> _Task to carry out_: Line by line, copy the material below exactly.

- Opening Delimiter -

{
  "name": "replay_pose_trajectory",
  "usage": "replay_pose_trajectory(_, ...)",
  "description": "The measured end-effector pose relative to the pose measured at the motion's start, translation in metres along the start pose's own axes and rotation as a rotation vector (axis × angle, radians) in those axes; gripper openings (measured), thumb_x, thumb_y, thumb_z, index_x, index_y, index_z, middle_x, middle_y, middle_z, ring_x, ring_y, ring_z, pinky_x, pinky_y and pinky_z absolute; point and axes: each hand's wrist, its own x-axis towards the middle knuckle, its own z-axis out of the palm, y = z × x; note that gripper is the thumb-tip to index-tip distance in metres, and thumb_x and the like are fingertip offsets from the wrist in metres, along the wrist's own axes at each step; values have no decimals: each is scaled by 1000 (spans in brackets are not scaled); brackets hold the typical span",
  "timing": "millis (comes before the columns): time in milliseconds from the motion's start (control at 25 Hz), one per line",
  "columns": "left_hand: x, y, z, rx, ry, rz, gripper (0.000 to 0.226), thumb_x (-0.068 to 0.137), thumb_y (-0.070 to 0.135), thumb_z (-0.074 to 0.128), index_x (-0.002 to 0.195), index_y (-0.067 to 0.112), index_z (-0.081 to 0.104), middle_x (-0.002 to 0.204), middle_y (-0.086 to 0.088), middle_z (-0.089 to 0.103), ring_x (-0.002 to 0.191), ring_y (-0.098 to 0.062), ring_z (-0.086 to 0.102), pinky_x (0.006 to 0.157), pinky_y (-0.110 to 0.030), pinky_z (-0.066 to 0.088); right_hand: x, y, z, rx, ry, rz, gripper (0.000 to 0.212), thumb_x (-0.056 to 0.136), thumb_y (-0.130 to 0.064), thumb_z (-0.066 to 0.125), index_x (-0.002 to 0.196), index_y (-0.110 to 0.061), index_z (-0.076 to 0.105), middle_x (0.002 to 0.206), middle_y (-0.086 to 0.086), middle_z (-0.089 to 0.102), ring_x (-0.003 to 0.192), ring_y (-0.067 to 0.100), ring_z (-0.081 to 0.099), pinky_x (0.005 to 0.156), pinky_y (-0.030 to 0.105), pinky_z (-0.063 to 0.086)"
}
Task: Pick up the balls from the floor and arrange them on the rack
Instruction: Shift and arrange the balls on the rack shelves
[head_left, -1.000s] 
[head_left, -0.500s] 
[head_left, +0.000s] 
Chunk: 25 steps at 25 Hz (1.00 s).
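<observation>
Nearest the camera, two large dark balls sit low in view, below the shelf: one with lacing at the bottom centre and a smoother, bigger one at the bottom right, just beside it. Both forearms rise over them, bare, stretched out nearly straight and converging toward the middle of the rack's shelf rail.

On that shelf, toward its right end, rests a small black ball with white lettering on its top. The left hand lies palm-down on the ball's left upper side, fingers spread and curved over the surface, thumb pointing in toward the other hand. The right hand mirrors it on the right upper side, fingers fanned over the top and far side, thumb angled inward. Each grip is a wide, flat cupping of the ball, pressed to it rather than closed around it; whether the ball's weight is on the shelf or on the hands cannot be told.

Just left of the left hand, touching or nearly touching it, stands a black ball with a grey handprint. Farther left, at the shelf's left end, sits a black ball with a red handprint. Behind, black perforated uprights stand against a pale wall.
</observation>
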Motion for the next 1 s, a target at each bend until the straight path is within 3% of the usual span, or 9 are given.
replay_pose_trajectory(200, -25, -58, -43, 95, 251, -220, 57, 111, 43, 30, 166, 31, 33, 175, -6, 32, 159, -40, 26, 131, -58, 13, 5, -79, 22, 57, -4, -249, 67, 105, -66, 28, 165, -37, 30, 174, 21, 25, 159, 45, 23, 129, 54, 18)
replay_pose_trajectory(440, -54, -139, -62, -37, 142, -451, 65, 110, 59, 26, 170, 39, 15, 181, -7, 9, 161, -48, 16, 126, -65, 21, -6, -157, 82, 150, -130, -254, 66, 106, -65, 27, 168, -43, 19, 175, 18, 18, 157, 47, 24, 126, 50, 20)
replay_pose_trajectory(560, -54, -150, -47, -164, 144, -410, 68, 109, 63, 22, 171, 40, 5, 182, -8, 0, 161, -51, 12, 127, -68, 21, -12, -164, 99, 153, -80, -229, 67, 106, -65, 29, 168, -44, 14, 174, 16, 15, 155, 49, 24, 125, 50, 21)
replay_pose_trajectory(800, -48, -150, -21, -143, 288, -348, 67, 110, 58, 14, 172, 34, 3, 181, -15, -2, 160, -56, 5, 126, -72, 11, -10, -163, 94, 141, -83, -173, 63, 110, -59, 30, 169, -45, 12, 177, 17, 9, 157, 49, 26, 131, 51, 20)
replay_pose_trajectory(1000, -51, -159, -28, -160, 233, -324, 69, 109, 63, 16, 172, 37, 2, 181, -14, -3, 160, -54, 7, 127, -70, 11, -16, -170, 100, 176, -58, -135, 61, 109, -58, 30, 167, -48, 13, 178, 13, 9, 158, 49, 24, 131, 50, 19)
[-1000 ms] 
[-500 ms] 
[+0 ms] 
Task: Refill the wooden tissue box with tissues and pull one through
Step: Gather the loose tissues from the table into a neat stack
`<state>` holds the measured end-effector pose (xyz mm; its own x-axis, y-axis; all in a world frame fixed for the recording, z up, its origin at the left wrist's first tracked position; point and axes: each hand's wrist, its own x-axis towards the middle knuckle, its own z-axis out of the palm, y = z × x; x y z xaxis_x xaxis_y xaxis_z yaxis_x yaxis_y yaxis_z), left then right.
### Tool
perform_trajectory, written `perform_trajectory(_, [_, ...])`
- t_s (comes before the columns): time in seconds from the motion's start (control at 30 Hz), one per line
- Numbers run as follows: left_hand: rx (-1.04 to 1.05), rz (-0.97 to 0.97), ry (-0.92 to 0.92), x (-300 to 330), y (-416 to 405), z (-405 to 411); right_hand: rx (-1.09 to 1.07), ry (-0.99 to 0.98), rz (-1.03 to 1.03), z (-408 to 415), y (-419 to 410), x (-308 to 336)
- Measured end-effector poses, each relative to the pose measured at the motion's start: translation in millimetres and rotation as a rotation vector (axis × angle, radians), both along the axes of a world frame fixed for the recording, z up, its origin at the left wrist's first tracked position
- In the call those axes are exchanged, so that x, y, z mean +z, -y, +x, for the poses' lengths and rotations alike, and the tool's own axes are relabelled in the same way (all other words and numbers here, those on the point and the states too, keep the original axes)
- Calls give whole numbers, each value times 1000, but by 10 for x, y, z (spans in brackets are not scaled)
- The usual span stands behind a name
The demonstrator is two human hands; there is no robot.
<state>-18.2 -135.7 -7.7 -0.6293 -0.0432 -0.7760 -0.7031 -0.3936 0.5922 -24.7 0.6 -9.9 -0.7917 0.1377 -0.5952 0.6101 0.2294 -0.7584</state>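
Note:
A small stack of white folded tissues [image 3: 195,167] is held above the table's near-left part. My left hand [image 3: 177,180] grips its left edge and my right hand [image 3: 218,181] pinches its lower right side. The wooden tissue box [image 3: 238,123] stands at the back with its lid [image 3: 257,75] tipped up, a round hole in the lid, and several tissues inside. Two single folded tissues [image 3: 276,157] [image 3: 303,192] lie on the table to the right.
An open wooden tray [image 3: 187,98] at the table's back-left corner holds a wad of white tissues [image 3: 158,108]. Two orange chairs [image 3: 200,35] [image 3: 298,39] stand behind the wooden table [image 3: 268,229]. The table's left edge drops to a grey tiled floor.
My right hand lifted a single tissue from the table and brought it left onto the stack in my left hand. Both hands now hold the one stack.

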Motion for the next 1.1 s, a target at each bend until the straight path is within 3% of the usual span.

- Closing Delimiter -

> _Result_:
{
  "name": "replay_pose_trajectory",
  "usage": "replay_pose_trajectory(_, ...)",
  "description": "The measured end-effector pose relative to the pose measured at the motion's start, translation in metres along the start pose's own axes and rotation as a rotation vector (axis × angle, radians) in those axes; gripper openings (measured), thumb_x, thumb_y, thumb_z, index_x, index_y, index_z, middle_x, middle_y, middle_z, ring_x, ring_y, ring_z, pinky_x, pinky_y and pinky_z absolute; point and axes: each hand's wrist, its own x-axis towards the middle knuckle, its own z-axis out of the palm, y = z × x; note that gripper is the thumb-tip to index-tip distance in metres, and thumb_x and the like are fingertip offsets from the wrist in metres, along the wrist's own axes at each step; values have no decimals: each is scaled by 1000 (spans in brackets are not scaled); brackets hold the typical span",
  "timing": "millis (comes before the columns): time in milliseconds from the motion's start (control at 25 Hz), one per line",
  "columns": "left_hand: x, y, z, rx, ry, rz, gripper (0.000 to 0.226), thumb_x (-0.068 to 0.137), thumb_y (-0.070 to 0.135), thumb_z (-0.074 to 0.128), index_x (-0.002 to 0.195), index_y (-0.067 to 0.112), index_z (-0.081 to 0.104), middle_x (-0.002 to 0.204), middle_y (-0.086 to 0.088), middle_z (-0.089 to 0.103), ring_x (-0.002 to 0.191), ring_y (-0.098 to 0.062), ring_z (-0.086 to 0.102), pinky_x (0.006 to 0.157), pinky_y (-0.110 to 0.030), pinky_z (-0.066 to 0.088); right_hand: x, y, z, rx, ry, rz, gripper (0.000 to 0.212), thumb_x (-0.056 to 0.136), thumb_y (-0.130 to 0.064), thumb_z (-0.066 to 0.125), index_x (-0.002 to 0.196), index_y (-0.110 to 0.061), index_z (-0.076 to 0.105), middle_x (0.002 to 0.206), middle_y (-0.086 to 0.086), middle_z (-0.089 to 0.102), ring_x (-0.003 to 0.192), ring_y (-0.067 to 0.100), ring_z (-0.081 to 0.099), pinky_x (0.005 to 0.156), pinky_y (-0.030 to 0.105), pinky_z (-0.063 to 0.086)"
}
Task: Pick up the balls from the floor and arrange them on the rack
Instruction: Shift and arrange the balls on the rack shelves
[head_left, -1.000s] 
[head_left, -0.500s] 
[head_left, +0.000s] 
Chunk: 25 steps at 25 Hz (1.00 s).
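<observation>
Nearest the camera, two large dark balls sit low in view, below the shelf: one with lacing at the bottom centre and a smoother, bigger one at the bottom right, just beside it. Both forearms rise over them, bare, stretched out nearly straight and converging toward the middle of the rack's shelf rail.

On that shelf, toward its right end, rests a small black ball with white lettering on its top. The left hand lies palm-down on the ball's left upper side, fingers spread and curved over the surface, thumb pointing in toward the other hand. The right hand mirrors it on the right upper side, fingers fanned over the top and far side, thumb angled inward. Each grip is a wide, flat cupping of the ball, pressed to it rather than closed around it; whether the ball's weight is on the shelf or on the hands cannot be told.

Just left of the left hand, touching or nearly touching it, stands a black ball with a grey handprint. Farther left, at the shelf's left end, sits a black ball with a red handprint. Behind, black perforated uprights stand against a pale wall.
</observation>
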Motion for the next 1 s, a target at each bend until the straight path is within 3% of the usual span, or 9 are given.
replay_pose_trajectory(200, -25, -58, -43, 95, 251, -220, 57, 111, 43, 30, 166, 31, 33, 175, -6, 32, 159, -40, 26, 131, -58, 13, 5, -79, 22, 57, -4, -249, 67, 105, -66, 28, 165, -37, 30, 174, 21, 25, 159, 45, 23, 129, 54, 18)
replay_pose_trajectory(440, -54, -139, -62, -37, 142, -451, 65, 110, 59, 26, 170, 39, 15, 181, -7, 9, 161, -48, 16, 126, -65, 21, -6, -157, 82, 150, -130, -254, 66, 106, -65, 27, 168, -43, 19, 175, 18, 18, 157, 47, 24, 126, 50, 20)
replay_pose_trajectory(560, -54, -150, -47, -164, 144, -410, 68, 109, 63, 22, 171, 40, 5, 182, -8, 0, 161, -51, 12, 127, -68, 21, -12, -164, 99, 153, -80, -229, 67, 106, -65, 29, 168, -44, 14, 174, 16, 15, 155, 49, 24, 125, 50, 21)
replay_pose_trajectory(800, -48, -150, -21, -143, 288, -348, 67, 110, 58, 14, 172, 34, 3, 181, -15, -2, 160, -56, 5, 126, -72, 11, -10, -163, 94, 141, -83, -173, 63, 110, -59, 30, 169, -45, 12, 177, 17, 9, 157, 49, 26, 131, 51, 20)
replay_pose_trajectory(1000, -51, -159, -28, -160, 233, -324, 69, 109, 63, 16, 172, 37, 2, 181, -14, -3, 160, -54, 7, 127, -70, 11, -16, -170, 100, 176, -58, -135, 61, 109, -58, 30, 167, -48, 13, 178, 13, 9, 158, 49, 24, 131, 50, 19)
[-1000 ms] 
[-500 ms] 
[+0 ms] 
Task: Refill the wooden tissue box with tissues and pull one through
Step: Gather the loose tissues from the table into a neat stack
`<state>` holds the measured end-effector pose (xyz mm; its own x-axis, y-axis; all in a world frame fixed for the recording, z up, its origin at the left wrist's first tracked position; point and axes: each hand's wrist, its own x-axis towards the middle knuckle, its own z-axis out of the palm, y = z × x; x y z xaxis_x xaxis_y xaxis_z yaxis_x yaxis_y yaxis_z), left then right.
### Tool
perform_trajectory, written `perform_trajectory(_, [_, ...])`
- t_s (comes before the columns): time in seconds from the motion's start (control at 30 Hz), one per line
- Numbers run as follows: left_hand: rx (-1.04 to 1.05), rz (-0.97 to 0.97), ry (-0.92 to 0.92), x (-300 to 330), y (-416 to 405), z (-405 to 411); right_hand: rx (-1.09 to 1.07), ry (-0.99 to 0.98), rz (-1.03 to 1.03), z (-408 to 415), y (-419 to 410), x (-308 to 336)
- Measured end-effector poses, each relative to the pose measured at the motion's start: translation in millimetres and rotation as a rotation vector (axis × angle, radians), both along the axes of a world frame fixed for the recording, z up, its origin at the left wrist's first tracked position
- In the call those axes are exchanged, so that x, y, z mean +z, -y, +x, for the poses' lengths and rotations alike, and the tool's own axes are relabelled in the same way (all other words and numbers here, those on the point and the states too, keep the original axes)
- Calls give whole numbers, each value times 1000, but by 10 for x, y, z (spans in brackets are not scaled)
- The usual span stands behind a name
The demonstrator is two human hands; there is no robot.
<state>-18.2 -135.7 -7.7 -0.6293 -0.0432 -0.7760 -0.7031 -0.3936 0.5922 -24.7 0.6 -9.9 -0.7917 0.1377 -0.5952 0.6101 0.2294 -0.7584</state>
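Note:
A small stack of white folded tissues [image 3: 195,167] is held above the table's near-left part. My left hand [image 3: 177,180] grips its left edge and my right hand [image 3: 218,181] pinches its lower right side. The wooden tissue box [image 3: 238,123] stands at the back with its lid [image 3: 257,75] tipped up, a round hole in the lid, and several tissues inside. Two single folded tissues [image 3: 276,157] [image 3: 303,192] lie on the table to the right.
An open wooden tray [image 3: 187,98] at the table's back-left corner holds a wad of white tissues [image 3: 158,108]. Two orange chairs [image 3: 200,35] [image 3: 298,39] stand behind the wooden table [image 3: 268,229]. The table's left edge drops to a grey tiled floor.
My right hand lifted a single tissue from the table and brought it left onto the stack in my left hand. Both hands now hold the one stack.
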
Motion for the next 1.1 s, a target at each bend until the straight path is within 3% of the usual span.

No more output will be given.